## ACTIVITY
Every line below must be copied as written, except for pictures.

## AVAILABLE DATA
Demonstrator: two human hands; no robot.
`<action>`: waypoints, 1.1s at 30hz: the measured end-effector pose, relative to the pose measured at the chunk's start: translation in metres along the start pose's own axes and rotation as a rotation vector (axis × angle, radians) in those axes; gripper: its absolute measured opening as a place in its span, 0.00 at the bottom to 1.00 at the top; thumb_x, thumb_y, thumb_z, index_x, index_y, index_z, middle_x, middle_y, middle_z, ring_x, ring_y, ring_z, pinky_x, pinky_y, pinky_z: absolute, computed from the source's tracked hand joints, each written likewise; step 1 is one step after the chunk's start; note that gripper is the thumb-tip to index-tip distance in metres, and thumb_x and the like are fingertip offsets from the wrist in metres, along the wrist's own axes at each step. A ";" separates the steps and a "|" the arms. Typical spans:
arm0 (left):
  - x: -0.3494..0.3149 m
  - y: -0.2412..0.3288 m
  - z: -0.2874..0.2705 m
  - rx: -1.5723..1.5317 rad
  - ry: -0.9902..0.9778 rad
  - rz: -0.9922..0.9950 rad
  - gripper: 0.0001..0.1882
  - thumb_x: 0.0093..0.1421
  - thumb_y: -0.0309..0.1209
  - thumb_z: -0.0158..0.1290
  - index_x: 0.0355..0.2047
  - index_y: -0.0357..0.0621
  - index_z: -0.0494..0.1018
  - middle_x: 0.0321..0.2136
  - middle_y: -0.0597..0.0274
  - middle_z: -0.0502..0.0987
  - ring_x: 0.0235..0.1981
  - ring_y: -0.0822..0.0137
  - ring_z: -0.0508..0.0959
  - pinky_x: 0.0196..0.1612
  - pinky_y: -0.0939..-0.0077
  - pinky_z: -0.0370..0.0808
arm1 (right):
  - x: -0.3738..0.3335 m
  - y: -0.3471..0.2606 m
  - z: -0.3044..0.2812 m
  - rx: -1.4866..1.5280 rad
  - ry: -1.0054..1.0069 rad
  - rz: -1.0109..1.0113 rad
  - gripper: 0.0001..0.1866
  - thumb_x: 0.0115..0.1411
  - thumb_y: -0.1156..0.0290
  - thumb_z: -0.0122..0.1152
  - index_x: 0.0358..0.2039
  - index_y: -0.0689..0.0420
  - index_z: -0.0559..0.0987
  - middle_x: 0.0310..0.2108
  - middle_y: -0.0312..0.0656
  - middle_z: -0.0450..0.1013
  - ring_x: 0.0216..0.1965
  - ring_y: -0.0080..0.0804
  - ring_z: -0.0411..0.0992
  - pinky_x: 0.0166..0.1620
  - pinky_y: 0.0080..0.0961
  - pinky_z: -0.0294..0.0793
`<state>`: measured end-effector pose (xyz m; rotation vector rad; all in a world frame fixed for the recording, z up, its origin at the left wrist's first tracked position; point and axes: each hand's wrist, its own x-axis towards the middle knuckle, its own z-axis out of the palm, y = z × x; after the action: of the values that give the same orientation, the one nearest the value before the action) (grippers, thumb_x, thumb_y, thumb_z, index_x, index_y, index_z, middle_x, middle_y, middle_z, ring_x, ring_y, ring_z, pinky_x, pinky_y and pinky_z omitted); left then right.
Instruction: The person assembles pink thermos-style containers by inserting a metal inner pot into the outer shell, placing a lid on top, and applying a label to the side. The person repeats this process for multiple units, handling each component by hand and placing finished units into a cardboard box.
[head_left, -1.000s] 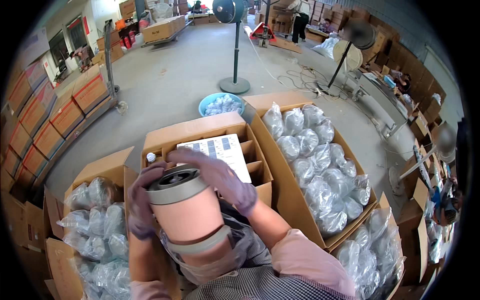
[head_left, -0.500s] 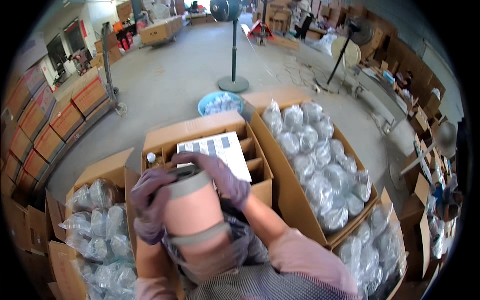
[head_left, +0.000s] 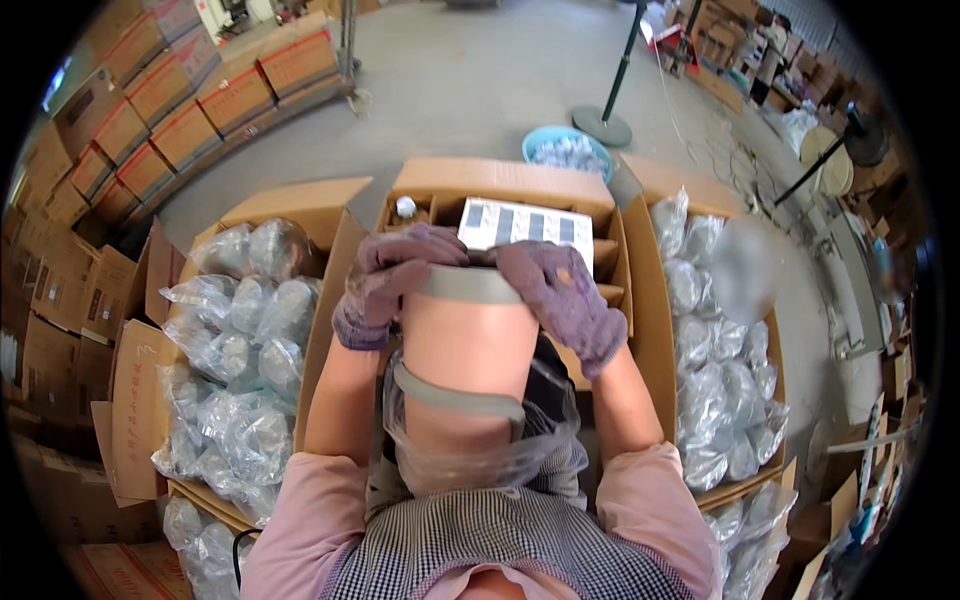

## RESULT FOR THIS EXERCISE
Demonstrator: two human hands; no robot.
`<action>`: waypoints, 1.1s at 30hz: the measured end-effector pose, relative to the pose measured at the chunk's start: translation in metres along the start pose's own axes and rotation as a rotation vector (axis × angle, radians) in those axes; gripper: its absolute measured opening as a place in its span, 0.00 at the bottom to 1.00 at the top; thumb_x, thumb_y, thumb_z, index_x, index_y, index_z, middle_x, middle_y, middle_z, ring_x, ring_y, ring_z, pinky_x, pinky_y, pinky_z: absolute, computed from the source's tracked hand joints, each written likewise; step 1 is one step after the chunk's start; note that gripper is the thumb-tip to index-tip distance in metres, and thumb_x and the like are fingertip offsets from the wrist in metres, along the wrist's own axes at each step. A ";" separates the steps and a "|" the arms. Typical spans:
arm0 (left):
  - x: -0.3494..0.3149 m
  - y: -0.2412..0.3288 m
  - z: -0.2874..0.2705 m
  - rx: -1.5723..1.5317 rad
  - ry: -0.9902..0.9778 rad
  - rz: -0.9922..0.9950 rad
  - gripper: 0.0001..0.1882
  - thumb_x: 0.0093..0.1421
  - thumb_y: -0.0309..0.1209
  - thumb_z: -0.0158..0.1290
  - index_x: 0.0355..0.2047
  - index_y: -0.0357..0.0621
  - index_z: -0.0494..0.1018
  - middle_x: 0.0321..0.2136
  - middle_y: -0.0597..0.0274
  - middle_z: -0.0502..0.0987
  - ring_x: 0.0235..0.1981
  - ring_y: -0.0822..0.0137
  - ring_z: -0.0508..0.0959
  - pinky_x: 0.0196..0.1612
  - pinky_y: -0.0939..-0.0077
  - pinky_z: -0.0370..0.0808
arm1 (right):
  - x: -0.3738..0.3335 m
  - y: -0.3471..0.2606 m
  - z: -0.3044..0.2812 m
  - rx: -1.4866..1.5280 rad
  - ry: -1.0054..1.0069 rad
  - rz: -1.0109..1.0113 rad
  - gripper: 0.0001..0.1866
  - thumb_x: 0.0115..0.1411
  - thumb_y: -0.1156..0.0290
  - thumb_z: -0.0122..0.1152
  - index_x: 0.0358..0.2039
  - index_y: -0.0689..0.0420
  - index_z: -0.0559..0.0987
  - middle_x: 0.0310..0.2108
  - middle_y: -0.0312..0.0656
  - middle_z: -0.0450..0.1013
  - ring_x: 0.0216..0.1965
  - ring_y: -0.0080..0.0804
  - ring_z: -0.0411..0.0992
  - pinky_x: 0.0166..0.1620
  - pinky_y: 0.0080..0.0961
  - pinky_z: -0.0294..0.0793
`<state>`: measured end-effector pose (xyz m; rotation vector rad; all in a world frame fixed for the recording, z up, its origin at the left wrist's first tracked position; point and axes: each hand's wrist, its own x-axis towards the middle knuckle, its own z-axis out of the palm, y = z × x; after the action: of the values that give the same orientation, the one nearest the value before the action) (grippers, thumb_x, thumb_y, thumb_z, index_x, index_y, index_z, middle_x, middle_y, middle_z, ring_x, ring_y, ring_z, pinky_x, pinky_y and pinky_z omitted); left then right.
Instruction: The person assembles pink thermos-style containers by inserting a metal inner pot into the outer shell, placing a lid on top, and applying a label to the side. The person repeats this process for multiple units, handling each component by hand and placing finished units into a cardboard box.
[head_left, -1.000s] 
[head_left, -0.500s] 
[head_left, +0.000s] 

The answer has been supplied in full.